AIM OF THE TASK:
The word "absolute" marks the lines to keep; find each one in the data and copy it.

DATA FOR THE TASK:
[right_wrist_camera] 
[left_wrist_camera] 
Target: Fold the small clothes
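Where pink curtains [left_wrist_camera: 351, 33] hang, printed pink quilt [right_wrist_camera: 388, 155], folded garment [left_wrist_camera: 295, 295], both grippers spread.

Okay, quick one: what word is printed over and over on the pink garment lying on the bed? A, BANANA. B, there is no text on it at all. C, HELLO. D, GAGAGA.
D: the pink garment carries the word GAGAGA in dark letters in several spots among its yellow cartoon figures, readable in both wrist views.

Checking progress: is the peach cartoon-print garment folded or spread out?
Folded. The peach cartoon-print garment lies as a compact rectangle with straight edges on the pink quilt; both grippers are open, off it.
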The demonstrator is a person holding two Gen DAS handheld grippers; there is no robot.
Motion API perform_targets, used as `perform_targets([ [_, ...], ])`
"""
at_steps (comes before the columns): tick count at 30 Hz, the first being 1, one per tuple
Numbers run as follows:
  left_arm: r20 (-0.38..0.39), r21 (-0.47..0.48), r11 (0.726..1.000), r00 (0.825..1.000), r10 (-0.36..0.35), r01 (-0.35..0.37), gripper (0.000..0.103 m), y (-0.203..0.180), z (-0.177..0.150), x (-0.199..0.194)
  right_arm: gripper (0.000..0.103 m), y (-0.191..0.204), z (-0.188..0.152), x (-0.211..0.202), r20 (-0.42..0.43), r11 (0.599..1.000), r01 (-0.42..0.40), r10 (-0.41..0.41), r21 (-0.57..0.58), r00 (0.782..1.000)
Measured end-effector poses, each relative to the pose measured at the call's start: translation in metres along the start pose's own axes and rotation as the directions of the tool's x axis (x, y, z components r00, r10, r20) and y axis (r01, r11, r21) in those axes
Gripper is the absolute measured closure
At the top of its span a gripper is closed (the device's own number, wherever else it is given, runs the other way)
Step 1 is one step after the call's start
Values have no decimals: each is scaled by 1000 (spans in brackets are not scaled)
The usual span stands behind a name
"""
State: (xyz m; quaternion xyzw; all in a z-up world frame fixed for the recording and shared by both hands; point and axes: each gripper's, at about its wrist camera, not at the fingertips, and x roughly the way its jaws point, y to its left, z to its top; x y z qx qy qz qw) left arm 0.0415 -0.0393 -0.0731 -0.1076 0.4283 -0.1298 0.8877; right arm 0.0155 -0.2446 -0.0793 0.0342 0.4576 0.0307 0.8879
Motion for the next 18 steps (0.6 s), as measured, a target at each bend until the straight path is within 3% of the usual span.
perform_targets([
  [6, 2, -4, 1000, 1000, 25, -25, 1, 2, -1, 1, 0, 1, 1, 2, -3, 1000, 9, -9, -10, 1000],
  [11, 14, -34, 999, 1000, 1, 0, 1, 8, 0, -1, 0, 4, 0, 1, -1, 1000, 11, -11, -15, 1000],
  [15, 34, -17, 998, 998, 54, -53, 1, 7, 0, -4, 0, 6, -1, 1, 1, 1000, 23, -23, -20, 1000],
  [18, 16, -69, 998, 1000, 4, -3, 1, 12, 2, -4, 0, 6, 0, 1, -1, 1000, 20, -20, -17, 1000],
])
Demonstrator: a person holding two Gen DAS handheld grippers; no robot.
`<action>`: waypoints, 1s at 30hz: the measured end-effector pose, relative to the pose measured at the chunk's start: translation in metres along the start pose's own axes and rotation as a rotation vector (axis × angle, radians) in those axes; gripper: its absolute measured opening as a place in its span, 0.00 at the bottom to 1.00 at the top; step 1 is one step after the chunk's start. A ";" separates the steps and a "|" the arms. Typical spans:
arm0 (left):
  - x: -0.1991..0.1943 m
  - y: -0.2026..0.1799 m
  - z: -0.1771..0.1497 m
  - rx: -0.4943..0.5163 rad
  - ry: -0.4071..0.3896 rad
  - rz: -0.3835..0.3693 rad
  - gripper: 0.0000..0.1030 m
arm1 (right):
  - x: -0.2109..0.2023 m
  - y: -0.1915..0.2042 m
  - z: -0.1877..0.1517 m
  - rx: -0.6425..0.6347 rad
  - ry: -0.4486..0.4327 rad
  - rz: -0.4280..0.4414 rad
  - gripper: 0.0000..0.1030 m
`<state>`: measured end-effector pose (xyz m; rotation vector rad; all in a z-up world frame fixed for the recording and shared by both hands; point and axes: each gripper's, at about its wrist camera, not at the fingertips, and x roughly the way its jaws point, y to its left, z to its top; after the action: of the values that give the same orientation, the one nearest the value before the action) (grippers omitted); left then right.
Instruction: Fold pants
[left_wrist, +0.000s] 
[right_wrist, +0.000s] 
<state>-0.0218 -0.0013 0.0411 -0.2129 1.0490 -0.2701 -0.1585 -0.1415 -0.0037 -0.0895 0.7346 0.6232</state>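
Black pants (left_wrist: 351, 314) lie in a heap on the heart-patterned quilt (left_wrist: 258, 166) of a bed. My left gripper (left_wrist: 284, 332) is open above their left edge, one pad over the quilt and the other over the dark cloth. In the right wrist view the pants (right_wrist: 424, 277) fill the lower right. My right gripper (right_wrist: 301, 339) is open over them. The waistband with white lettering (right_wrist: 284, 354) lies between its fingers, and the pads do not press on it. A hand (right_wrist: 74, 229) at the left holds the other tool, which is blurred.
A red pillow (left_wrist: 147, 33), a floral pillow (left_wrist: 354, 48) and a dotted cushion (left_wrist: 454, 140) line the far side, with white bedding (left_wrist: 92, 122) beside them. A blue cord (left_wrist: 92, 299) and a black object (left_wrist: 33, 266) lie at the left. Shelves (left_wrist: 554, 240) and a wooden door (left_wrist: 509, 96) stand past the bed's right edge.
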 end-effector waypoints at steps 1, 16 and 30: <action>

RESPONSE AREA:
Gripper is the absolute measured closure
`<action>`: waypoints, 1s at 30hz: the measured end-effector pose, relative to the pose measured at the chunk's start: translation in metres along the start pose's own axes and rotation as a rotation vector (axis × angle, radians) in those axes; gripper: its absolute measured opening as a place in its span, 0.00 at the bottom to 1.00 at the top; step 1 is one step after the chunk's start. A ";" separates the steps and a "|" the arms. Typical spans:

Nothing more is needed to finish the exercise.